The British Board of Film Classification (BBFC) commissioned us to shine a light on the experiences of young people, exploring their interactions with, and attitudes towards, pornography as they grew up. This research should serve to establish a benchmark against which the impact and effectiveness of any future regulation or online harms interventions in the UK can be measured.
1.Children didn’t only watch porn for sexual gratification
While both boys and girls were using pornography for sexual gratification during their teen years, one of our more revealing findings was the use of porn to ‘learn’ about sex. Lots of young people felt that sex education at school did not adequately prepare them for sex, and so they were using porn to understand the specifics of ‘what to do’. For LGB respondents in particular, it was also used to explore their sexuality.
2. Porn affected young people’s expectations and experiences of sex
Many young people felt porn had impacted on either their or their partners attitudes and behaviours during sex, and some felt it fostered both unrealistic expectations and unwanted behaviours. Some young people told us their partners had tried to enact some of the more aggressive or violent things they had seen online. Others thought they had learnt useful tips from porn, however children may find it hard to understand what could potentially be harmful.
3. Parents significantly under-estimated how much porn children saw, particularly when it came to their daughters.
In our survey three-quarters of parents (75%) felt their child would not have seen pornography online. However, among the children of those parents, 53% said they had. This includes children as young as 11, however far fewer younger children had seen porn while a larger proportion of older teenagers had. Parents were particularly adamant that their daughters would not be watching porn, yet the majority of girls we spoke to had actively sought out pornographic content online for both gratification and to learn about sex.

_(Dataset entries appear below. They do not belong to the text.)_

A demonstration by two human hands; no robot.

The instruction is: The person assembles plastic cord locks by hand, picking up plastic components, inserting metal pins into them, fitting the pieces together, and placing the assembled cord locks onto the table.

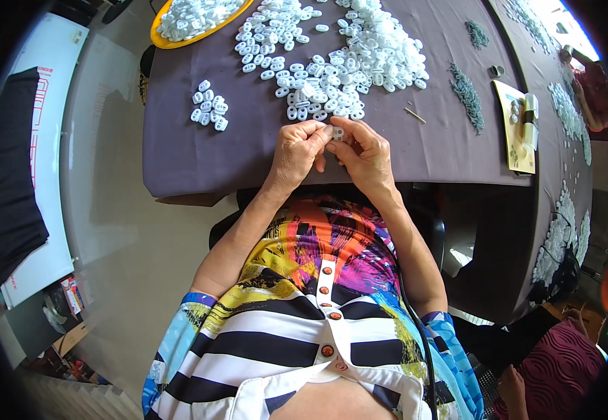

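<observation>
Just over the table's near edge, my left hand (295, 155) and my right hand (369, 157) meet with fingertips pinched. Between them is a small white plastic piece (338, 132), oval with two holes, partly covered by the fingers. Directly beyond my fingers spreads a large loose heap of similar white two-hole pieces (388, 59), its near end almost at my fingertips. Off to the left lies a small separate group of white pieces (209, 106).
A yellow tray (156, 35) piled with white pieces stands far left on the dark-clothed table (199, 154). To the right are a thin stick (414, 115), small grey-green piles (466, 98) and a yellow card (521, 157) under a white cylinder. Other people sit along the right side.
</observation>
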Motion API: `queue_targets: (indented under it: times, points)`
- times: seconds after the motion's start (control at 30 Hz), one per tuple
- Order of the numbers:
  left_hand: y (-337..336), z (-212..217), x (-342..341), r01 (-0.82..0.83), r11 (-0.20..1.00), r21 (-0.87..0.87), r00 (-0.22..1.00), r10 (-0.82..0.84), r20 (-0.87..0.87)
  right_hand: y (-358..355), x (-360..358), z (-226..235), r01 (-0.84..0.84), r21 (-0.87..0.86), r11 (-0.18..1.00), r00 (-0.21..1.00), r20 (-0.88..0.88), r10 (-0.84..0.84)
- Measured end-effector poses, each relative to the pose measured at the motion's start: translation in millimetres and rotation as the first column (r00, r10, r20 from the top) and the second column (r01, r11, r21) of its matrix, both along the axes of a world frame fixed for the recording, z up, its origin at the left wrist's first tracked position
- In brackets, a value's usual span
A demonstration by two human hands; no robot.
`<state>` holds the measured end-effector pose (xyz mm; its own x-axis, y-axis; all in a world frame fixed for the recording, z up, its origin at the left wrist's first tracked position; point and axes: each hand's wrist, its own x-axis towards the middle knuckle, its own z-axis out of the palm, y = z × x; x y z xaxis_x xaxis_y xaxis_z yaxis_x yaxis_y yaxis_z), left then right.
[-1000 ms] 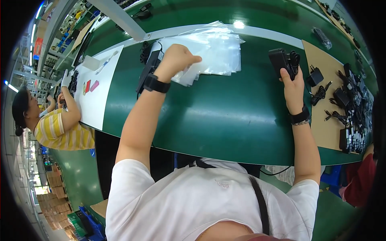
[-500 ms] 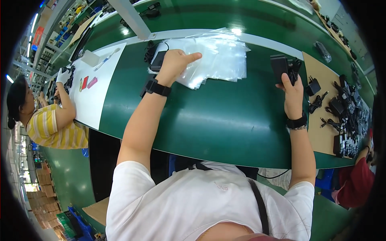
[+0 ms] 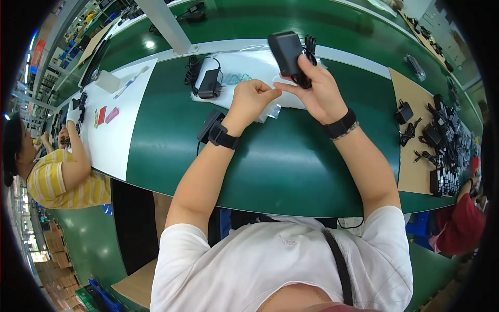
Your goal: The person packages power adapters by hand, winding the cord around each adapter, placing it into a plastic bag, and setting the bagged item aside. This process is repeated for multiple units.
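Note:
My right hand (image 3: 323,96) is closed round a black power adapter (image 3: 286,52), raised above the bags with its bundled cord (image 3: 310,49) beside it. My left hand (image 3: 253,104) pinches a clear plastic bag (image 3: 271,113), whose corner shows under the fingers. One outstretched finger of the right hand meets the left fingertips at that bag. Beneath both hands lies a flat pile of clear bags (image 3: 244,60). Left of my left hand, a second black power adapter (image 3: 210,84) rests on the pile's edge, its coiled cord (image 3: 192,73) behind it.
The green table (image 3: 301,171) carries a brown board (image 3: 410,171) on the right with several adapters and cables (image 3: 442,130). A white sheet (image 3: 117,140) holds small coloured items at left. A metal post (image 3: 163,26) rises behind. A co-worker in yellow stripes (image 3: 62,177) sits left.
My right hand has brought its adapter left from the board's edge to over the bags. My left hand has moved right, off the other adapter, and now pinches a bag.

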<state>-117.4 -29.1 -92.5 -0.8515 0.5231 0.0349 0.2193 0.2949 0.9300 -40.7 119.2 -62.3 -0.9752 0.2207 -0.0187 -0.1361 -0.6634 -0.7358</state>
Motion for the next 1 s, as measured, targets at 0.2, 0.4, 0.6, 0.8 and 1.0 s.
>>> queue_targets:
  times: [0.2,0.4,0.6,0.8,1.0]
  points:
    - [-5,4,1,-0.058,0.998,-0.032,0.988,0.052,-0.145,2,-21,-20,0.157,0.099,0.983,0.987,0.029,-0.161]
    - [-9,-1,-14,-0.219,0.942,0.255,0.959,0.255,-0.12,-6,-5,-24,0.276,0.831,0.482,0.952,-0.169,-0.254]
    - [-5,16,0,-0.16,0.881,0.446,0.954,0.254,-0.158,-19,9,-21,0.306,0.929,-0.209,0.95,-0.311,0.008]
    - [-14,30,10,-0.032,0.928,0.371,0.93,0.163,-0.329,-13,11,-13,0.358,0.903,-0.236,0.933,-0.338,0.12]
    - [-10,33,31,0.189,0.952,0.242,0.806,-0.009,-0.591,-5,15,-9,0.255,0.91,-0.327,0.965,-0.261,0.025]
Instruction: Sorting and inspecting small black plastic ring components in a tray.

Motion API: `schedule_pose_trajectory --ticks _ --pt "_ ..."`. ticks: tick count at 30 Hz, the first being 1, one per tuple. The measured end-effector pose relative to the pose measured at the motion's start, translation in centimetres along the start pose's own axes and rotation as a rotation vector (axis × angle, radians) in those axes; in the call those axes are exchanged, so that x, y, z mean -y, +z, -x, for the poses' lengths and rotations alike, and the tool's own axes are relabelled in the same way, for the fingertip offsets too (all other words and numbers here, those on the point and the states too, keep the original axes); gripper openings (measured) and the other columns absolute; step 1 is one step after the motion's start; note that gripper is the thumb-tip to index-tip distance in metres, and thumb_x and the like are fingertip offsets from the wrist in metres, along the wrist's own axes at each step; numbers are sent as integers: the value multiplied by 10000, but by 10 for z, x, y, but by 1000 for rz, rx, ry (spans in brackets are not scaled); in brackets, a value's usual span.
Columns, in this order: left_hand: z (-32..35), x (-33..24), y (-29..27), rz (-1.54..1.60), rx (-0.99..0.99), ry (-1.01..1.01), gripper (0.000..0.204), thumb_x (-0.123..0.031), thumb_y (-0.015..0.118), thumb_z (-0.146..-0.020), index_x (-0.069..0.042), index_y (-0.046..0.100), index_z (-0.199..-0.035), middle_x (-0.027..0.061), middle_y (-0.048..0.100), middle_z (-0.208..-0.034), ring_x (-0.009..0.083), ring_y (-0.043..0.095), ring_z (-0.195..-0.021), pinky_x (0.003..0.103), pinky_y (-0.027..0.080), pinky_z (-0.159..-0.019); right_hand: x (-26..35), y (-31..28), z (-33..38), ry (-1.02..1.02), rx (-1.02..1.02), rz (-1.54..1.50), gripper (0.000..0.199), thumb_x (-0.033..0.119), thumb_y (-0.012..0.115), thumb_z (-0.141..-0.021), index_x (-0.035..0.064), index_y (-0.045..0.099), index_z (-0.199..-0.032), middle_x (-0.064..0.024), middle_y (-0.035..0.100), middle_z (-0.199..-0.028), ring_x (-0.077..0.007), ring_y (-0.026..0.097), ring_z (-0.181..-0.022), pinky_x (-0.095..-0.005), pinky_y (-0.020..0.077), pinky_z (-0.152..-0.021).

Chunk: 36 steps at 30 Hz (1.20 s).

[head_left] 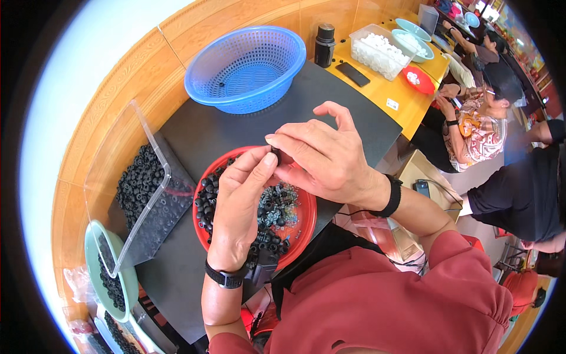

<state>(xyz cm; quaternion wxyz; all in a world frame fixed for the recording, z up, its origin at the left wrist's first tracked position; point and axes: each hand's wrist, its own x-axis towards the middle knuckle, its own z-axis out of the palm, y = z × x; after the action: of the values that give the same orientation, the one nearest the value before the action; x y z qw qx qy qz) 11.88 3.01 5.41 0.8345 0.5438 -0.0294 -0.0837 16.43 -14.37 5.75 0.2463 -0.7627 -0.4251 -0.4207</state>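
My left hand (240, 192) and my right hand (324, 156) meet above a round red basin (308, 219). Between the fingertips of both is a small black ring-like part (275, 152), mostly covered by the fingers, so its exact kind does not show. Thumb and forefinger of the left hand pinch it from one side. On the other side the right hand's fingers close on it, its little finger raised. Under my hands the basin holds many loose black ring-like parts (206, 197) and a heap of small clear and bluish pieces (282, 200).
A blue perforated basket (244, 100) stands at the back of the dark table (348, 97). At left are a clear bin (156, 206) with black parts and a green basin (134, 283). Beyond stand a black bottle (324, 46), phone (352, 74) and white-filled box (380, 56). People sit at right.
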Motion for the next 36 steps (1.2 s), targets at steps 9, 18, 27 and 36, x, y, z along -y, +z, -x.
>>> schedule_pose_trajectory --ticks 9,18,27,36 --pt "0 -2 3 84 -10 37 212 -129 571 -946 5 654 -1087 50 675 -969 112 617 -897 288 472 -838 4 1 -8 43 61 -10 416 242 804 -676 80 667 -1035 -20 652 -955 -143 619 -761 -457 393 -925" --pt "0 -1 4 23 -34 -2 208 -164 600 -947 -7 670 -1066 11 654 -910 83 561 -838 260 439 -783 2 -1 -10 -61 76 48 407 251 772 -676 46 648 -1005 -30 614 -876 -164 590 -741 -482 392 -952" --pt "0 5 1 -69 24 48 274 -197 518 -1000 17 614 -1141 59 663 -1001 122 618 -889 313 473 -849 -3 5 -3 -93 66 13 377 248 758 -695 41 639 -987 -17 570 -801 -173 575 -722 -509 387 -980" --pt "1 6 4 -32 -1 45 273 -190 514 -999 15 602 -1156 50 655 -1000 111 615 -885 314 471 -857 1 2 -6 46 109 -39 406 233 783 -718 73 647 -1066 -15 660 -913 -156 625 -764 -482 387 -977"
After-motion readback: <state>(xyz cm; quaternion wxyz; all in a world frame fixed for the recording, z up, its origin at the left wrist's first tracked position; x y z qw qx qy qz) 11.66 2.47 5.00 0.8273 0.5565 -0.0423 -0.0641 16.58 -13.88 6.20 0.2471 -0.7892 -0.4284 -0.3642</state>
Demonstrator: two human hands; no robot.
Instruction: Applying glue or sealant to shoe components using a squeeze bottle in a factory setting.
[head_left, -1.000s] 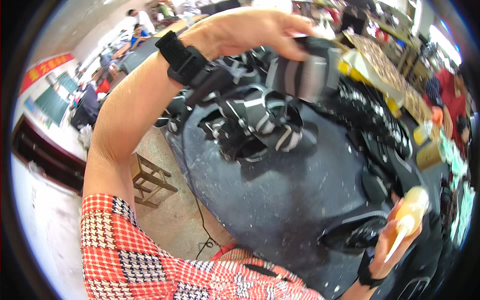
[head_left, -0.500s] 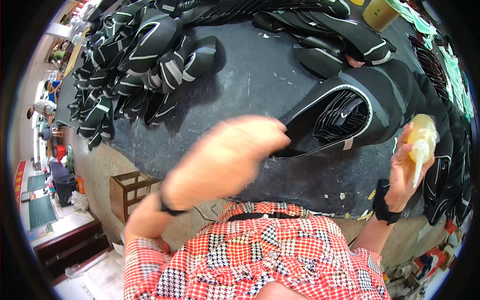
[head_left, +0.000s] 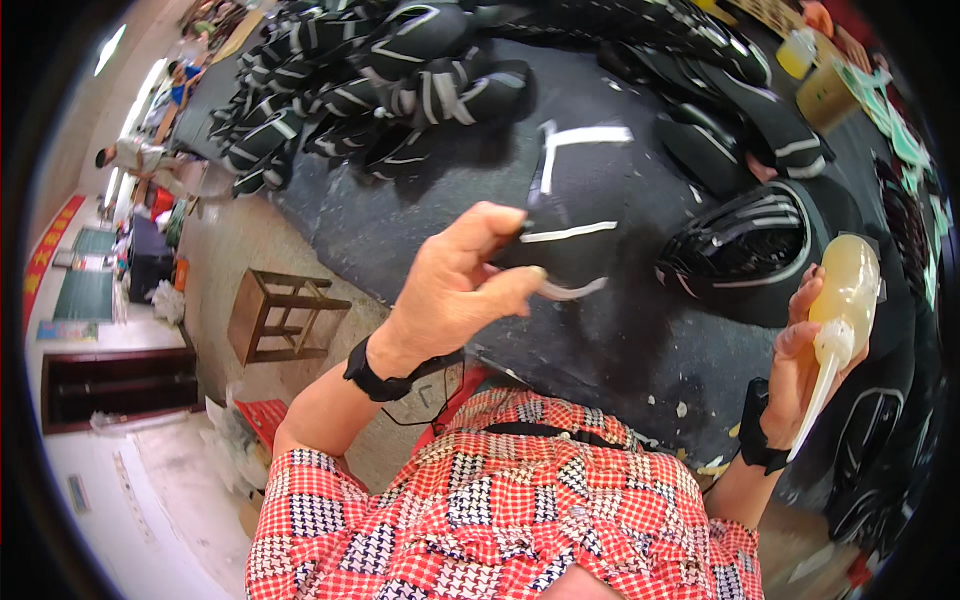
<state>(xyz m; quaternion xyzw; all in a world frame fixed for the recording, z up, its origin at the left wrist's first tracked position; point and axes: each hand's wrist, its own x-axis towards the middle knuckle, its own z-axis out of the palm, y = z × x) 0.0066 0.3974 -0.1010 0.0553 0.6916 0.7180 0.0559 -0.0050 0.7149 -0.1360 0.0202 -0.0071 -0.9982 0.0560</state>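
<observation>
My left hand point(head_left: 465, 285) is over the middle of the table, thumb and fingers curved round the near edge of a black fabric piece point(head_left: 575, 200) with white edge strips. The piece is blurred, and the exact grip is partly hidden. My right hand point(head_left: 795, 350) is wrapped round a clear squeeze bottle point(head_left: 848, 280) of yellowish liquid, its long white nozzle tilted down towards me. Between the hands, nearer the right, lies a rolled black piece point(head_left: 740, 245) with a light rim and a stack of dark pieces inside.
A heap of black pieces with pale strips point(head_left: 400, 90) covers the far left of the dark table point(head_left: 420, 230). More black pieces point(head_left: 700, 100) lie at the back right, near a tan container point(head_left: 828, 95). A wooden stool point(head_left: 290, 315) stands left of the table; people are beyond.
My left hand has moved away from the rolled piece, and a black piece now shows at its fingers. The bottle's nozzle has tilted further down. The whole view has turned.
</observation>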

Children and the online world
Like adults, if children want to know something, they just google it. The online world is where children explore their sexuality and where they can ask the questions they’re too embarrassed to ask their parents or friends: for example, one girl we interviewed wanted to know if stretch marks were “normal”, and felt reassured when she saw them in a pornography video.
The truth is that children’s curiosity to watch porn is understandable, and with widespread access to the internet, it’s becoming more accessible. We shouldn’t therefore be surprised that children both stumble across and actively seek out porn. It does of course expose them to sexual, and sexually violent, content, and no parent would want their children to see that. But it’s also providing the answers, for good or bad, to questions they feel they aren’t able to get anywhere else.
Sex education classes have shown themselves to be deficient when it comes to children understanding how to have sex. Blocking the ability for minors to access violent or degrading porn is one way to help them reframe how they view sex and intimacy, but porn will always be there. Another is to open up a more considered conversation around sex and porn so children are better equipped to make judgements on what they see and how to interpret it.